• _Required action_: Going down the data below, set down exactly the line with "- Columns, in" and each line after it through the line with "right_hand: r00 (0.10"; no other lines.

▼

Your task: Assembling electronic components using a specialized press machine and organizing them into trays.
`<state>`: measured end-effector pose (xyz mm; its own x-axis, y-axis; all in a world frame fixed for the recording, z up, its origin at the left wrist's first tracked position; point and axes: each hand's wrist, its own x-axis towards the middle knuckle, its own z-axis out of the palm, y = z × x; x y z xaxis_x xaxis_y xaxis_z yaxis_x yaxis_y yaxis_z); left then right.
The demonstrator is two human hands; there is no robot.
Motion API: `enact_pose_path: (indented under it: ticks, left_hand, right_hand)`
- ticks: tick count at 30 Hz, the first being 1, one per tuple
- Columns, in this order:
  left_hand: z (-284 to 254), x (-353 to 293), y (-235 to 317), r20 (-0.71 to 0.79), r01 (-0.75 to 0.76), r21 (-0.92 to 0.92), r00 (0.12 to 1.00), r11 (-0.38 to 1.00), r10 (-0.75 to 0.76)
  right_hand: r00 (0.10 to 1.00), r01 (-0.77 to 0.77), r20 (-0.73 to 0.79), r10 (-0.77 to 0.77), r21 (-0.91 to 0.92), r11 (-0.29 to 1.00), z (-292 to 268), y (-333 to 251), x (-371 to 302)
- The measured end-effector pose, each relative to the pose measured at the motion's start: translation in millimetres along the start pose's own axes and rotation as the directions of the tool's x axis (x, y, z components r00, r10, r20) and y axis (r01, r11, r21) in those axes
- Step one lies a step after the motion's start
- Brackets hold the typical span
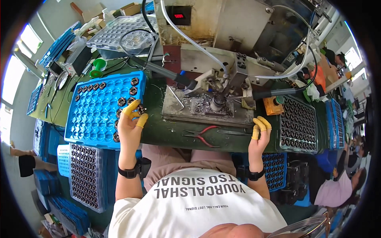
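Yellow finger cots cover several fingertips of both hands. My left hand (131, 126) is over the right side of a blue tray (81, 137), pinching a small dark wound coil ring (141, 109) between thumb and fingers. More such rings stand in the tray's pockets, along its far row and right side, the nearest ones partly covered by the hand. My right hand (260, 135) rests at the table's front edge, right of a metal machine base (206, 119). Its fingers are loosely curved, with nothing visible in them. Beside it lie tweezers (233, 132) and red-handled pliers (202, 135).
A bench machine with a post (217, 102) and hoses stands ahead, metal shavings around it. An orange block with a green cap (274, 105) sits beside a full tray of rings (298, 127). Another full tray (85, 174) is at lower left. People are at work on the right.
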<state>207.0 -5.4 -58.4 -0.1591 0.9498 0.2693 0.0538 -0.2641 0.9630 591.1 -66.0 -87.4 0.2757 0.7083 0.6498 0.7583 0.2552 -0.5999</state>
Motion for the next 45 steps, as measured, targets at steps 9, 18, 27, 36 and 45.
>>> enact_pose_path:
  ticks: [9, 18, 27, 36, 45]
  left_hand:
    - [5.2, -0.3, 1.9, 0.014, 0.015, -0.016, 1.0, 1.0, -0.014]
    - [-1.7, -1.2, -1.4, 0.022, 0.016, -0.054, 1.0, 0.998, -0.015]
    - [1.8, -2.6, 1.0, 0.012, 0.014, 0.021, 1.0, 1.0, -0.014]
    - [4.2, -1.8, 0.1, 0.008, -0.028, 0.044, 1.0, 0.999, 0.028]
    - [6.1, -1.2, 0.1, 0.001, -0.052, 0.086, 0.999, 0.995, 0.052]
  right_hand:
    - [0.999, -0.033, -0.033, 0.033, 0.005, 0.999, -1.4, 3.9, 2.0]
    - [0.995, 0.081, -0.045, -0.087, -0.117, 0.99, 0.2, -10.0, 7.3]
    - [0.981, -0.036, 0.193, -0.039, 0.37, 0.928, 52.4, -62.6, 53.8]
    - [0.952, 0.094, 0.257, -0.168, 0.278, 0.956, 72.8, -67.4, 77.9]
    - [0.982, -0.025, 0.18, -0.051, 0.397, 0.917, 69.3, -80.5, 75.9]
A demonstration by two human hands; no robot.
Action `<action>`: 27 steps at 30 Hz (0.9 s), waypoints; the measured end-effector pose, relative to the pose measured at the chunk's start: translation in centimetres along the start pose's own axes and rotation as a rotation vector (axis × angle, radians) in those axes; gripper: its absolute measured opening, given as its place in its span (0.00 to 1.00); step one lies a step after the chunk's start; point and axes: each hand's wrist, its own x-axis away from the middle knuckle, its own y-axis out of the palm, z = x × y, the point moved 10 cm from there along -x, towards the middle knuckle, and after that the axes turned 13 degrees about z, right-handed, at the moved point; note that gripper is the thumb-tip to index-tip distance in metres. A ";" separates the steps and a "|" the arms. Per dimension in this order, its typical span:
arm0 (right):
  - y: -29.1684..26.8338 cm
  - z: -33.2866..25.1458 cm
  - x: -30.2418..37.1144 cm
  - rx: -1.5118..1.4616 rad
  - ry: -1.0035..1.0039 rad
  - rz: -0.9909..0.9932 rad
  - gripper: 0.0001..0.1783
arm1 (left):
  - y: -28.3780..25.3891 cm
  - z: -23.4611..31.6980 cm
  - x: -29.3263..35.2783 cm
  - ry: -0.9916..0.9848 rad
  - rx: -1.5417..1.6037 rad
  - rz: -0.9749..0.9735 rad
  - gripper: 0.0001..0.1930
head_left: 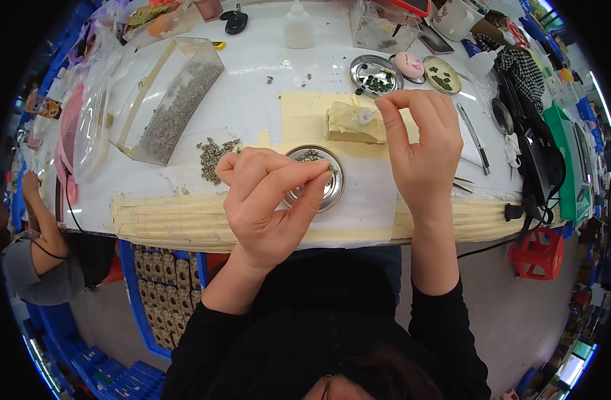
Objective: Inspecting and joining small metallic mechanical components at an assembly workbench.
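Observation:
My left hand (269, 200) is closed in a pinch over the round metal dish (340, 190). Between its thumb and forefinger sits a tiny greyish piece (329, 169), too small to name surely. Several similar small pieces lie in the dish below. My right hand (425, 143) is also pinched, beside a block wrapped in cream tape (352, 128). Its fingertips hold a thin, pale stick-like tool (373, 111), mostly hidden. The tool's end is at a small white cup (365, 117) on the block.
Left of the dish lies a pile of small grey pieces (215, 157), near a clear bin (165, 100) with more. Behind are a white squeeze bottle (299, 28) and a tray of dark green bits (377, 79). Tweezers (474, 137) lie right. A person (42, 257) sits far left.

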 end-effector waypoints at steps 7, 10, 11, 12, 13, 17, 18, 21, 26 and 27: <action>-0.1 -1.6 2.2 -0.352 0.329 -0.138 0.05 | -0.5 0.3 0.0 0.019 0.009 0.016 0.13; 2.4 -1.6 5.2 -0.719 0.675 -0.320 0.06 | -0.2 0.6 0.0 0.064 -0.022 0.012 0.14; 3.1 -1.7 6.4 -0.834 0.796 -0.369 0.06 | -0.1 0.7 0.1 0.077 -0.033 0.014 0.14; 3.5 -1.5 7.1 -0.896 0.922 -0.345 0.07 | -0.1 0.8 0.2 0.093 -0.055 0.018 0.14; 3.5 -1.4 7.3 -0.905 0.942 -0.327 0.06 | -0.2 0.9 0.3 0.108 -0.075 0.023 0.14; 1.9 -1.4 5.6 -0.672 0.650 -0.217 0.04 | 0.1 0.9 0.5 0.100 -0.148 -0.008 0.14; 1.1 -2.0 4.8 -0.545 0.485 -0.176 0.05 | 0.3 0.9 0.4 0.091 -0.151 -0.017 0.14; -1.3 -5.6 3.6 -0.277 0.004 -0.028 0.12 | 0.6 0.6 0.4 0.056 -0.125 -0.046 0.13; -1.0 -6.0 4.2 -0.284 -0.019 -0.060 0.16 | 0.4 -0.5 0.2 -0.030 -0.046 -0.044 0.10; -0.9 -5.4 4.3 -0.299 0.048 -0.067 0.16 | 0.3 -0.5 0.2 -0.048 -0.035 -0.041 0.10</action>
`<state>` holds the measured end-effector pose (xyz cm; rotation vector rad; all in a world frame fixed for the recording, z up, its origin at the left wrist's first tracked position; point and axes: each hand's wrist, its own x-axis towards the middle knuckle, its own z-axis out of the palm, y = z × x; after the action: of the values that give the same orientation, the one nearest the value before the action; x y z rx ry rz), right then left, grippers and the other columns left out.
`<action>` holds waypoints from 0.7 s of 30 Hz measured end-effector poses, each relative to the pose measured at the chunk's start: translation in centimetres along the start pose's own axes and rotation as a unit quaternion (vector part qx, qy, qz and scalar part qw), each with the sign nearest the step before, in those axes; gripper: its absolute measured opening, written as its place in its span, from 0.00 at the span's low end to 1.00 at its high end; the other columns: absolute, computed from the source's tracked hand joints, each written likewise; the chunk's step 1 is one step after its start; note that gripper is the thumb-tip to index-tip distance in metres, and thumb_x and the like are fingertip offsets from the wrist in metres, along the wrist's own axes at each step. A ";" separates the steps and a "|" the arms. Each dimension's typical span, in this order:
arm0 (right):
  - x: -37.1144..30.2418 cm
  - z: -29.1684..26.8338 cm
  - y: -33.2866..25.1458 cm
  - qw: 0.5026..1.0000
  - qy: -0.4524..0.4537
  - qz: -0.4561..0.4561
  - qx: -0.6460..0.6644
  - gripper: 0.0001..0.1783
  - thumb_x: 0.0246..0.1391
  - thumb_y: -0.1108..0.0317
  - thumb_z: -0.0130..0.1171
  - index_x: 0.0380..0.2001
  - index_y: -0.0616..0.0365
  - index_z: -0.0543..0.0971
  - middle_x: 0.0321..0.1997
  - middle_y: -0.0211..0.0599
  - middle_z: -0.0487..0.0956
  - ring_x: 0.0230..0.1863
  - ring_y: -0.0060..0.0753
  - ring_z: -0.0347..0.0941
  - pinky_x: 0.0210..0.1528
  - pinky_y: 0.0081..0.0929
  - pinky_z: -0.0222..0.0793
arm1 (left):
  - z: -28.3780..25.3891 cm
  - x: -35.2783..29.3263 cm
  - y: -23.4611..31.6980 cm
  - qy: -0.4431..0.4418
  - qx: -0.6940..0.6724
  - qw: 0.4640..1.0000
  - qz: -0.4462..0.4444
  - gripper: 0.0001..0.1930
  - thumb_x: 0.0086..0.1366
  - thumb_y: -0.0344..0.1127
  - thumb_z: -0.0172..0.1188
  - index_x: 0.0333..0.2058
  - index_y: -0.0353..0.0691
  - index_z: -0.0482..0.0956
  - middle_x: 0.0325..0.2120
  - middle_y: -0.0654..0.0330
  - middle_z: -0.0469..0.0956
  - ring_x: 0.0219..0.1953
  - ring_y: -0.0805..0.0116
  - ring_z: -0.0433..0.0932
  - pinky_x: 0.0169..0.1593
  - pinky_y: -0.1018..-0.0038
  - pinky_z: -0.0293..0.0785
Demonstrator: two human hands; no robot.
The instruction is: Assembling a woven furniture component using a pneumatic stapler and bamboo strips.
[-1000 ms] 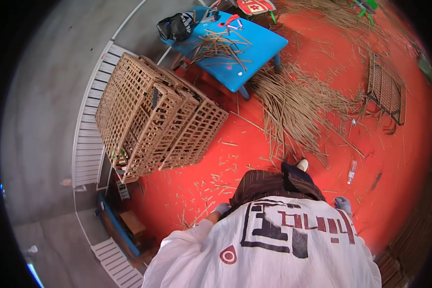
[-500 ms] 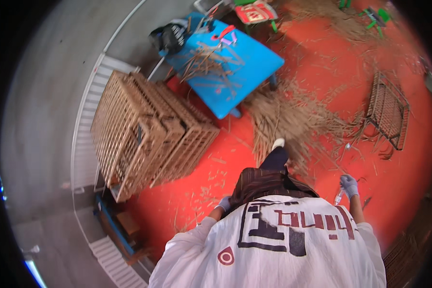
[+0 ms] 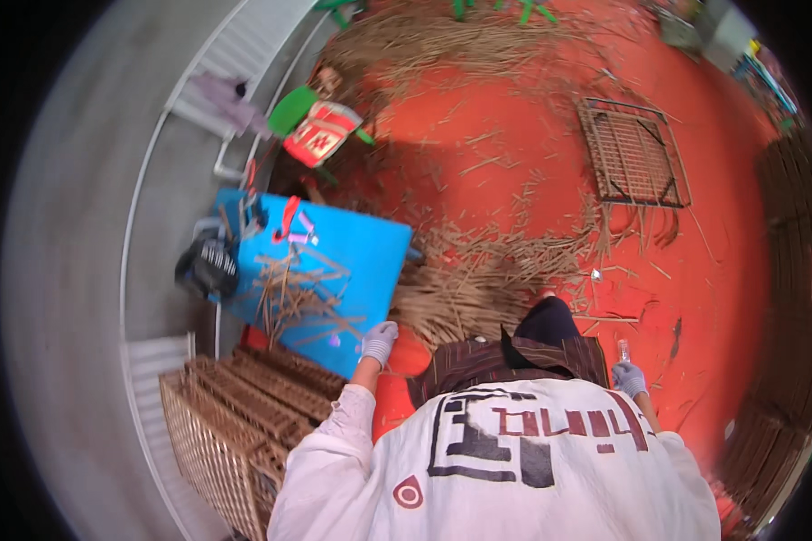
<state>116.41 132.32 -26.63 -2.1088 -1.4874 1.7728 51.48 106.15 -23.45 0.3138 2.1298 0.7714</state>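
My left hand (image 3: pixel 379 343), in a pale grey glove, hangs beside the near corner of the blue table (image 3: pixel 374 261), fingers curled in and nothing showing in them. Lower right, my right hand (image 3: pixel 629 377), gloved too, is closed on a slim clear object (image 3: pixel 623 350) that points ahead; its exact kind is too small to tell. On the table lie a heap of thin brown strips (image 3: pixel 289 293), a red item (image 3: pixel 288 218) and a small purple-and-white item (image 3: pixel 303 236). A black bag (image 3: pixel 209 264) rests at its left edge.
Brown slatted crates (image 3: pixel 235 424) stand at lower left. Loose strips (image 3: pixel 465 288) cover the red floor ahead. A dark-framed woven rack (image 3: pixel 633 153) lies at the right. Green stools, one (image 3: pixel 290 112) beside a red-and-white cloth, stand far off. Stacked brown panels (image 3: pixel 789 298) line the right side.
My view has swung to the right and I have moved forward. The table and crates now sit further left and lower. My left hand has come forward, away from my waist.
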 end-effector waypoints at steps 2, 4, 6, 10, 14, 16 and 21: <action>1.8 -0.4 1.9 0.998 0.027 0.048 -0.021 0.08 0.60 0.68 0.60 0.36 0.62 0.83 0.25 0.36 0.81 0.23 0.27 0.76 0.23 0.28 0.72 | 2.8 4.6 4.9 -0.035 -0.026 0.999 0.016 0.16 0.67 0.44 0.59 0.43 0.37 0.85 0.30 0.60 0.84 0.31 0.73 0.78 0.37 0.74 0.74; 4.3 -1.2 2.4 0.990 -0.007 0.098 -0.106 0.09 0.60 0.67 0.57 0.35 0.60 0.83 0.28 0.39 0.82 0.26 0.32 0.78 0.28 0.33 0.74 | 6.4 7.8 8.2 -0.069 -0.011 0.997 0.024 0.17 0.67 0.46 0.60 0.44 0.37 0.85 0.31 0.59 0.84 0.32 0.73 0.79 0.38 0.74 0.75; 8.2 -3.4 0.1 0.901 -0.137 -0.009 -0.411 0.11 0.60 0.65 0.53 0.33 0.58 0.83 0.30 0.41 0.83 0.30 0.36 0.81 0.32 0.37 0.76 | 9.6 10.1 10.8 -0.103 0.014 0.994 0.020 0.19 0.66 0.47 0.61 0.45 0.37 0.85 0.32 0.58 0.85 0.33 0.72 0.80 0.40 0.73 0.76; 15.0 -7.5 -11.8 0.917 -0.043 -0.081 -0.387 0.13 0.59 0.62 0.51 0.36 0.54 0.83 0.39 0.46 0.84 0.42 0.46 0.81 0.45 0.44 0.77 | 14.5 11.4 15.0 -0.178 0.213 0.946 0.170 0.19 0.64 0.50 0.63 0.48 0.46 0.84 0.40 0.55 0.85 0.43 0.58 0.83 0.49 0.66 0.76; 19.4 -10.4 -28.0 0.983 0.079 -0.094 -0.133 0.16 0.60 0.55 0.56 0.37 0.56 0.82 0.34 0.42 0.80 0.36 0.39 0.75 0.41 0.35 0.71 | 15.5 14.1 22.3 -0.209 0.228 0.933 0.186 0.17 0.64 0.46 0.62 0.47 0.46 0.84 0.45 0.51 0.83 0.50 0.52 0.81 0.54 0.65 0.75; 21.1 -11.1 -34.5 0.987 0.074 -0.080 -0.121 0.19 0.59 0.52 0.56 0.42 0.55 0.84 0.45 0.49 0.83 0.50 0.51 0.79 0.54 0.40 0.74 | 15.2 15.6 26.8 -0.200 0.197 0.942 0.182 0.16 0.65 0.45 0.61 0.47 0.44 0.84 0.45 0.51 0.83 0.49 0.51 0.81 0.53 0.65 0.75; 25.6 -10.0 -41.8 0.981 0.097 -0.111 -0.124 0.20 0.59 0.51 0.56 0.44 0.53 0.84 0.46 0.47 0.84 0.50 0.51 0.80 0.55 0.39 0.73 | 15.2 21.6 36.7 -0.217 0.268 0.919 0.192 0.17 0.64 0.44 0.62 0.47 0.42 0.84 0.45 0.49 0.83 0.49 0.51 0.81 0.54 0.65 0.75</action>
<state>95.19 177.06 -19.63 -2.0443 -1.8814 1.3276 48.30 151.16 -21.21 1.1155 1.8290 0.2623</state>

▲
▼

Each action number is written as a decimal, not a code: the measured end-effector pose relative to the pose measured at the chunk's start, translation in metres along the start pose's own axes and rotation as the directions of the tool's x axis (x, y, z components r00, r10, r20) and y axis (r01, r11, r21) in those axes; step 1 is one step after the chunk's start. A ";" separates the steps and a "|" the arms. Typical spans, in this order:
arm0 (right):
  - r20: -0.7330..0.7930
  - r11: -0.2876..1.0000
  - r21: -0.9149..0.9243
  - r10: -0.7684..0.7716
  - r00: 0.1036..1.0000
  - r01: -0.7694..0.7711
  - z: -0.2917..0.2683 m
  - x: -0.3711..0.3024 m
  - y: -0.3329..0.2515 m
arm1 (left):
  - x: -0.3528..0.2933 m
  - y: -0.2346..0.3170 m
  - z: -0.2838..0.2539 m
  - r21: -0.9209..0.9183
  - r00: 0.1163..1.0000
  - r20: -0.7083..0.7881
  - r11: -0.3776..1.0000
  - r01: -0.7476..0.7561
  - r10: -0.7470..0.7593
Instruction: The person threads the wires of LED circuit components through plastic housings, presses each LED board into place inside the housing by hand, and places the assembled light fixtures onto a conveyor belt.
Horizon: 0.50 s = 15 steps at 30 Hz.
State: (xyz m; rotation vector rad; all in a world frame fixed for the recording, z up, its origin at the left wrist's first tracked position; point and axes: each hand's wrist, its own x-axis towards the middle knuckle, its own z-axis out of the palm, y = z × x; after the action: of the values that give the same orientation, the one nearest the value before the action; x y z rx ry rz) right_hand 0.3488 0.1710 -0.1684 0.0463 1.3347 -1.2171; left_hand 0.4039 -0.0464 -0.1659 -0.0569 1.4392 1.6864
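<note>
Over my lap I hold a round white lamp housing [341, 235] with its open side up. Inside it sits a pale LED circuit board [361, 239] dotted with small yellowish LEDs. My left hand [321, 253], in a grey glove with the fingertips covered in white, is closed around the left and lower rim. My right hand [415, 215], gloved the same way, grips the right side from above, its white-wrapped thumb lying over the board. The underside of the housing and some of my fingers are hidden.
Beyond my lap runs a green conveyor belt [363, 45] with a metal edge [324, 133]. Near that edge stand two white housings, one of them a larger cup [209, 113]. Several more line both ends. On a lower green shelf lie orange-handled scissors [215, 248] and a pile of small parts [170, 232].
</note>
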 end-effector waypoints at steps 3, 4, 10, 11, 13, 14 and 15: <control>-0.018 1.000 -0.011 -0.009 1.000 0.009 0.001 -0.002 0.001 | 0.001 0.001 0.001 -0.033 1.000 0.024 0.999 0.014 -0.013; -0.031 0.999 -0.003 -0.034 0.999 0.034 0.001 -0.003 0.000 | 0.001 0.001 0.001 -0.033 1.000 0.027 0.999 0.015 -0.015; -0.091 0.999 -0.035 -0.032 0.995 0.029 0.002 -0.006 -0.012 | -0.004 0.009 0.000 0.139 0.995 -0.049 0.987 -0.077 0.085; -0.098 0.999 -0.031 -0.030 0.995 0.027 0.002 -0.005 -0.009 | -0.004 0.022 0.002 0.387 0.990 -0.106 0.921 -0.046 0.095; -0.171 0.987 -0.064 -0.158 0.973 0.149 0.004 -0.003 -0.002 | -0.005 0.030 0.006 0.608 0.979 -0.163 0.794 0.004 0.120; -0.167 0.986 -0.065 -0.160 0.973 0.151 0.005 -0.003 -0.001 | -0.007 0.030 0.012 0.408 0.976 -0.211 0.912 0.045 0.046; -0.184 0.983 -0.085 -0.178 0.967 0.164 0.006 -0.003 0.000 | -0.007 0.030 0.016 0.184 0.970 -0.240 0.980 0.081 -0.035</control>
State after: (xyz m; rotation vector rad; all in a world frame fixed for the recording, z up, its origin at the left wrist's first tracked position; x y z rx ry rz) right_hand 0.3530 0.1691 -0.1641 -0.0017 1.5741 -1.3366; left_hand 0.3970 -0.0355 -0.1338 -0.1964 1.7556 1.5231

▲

• _Response area_:
- Columns, in this order:
  left_hand: z (-284 to 254), x (-353 to 293), y (-235 to 317), r20 (-0.71 to 0.79), r01 (-0.75 to 0.76), r21 (-0.92 to 0.92), r00 (0.12 to 1.00), r11 (-0.38 to 1.00), r10 (-0.75 to 0.76)
  right_hand: r00 (0.10 to 1.00), r01 (-0.77 to 0.77), r20 (-0.73 to 0.79), r10 (-0.77 to 0.77), r21 (-0.91 to 0.92), r11 (-0.29 to 1.00), z (-292 to 268), y (-333 to 251), x (-371 to 302)

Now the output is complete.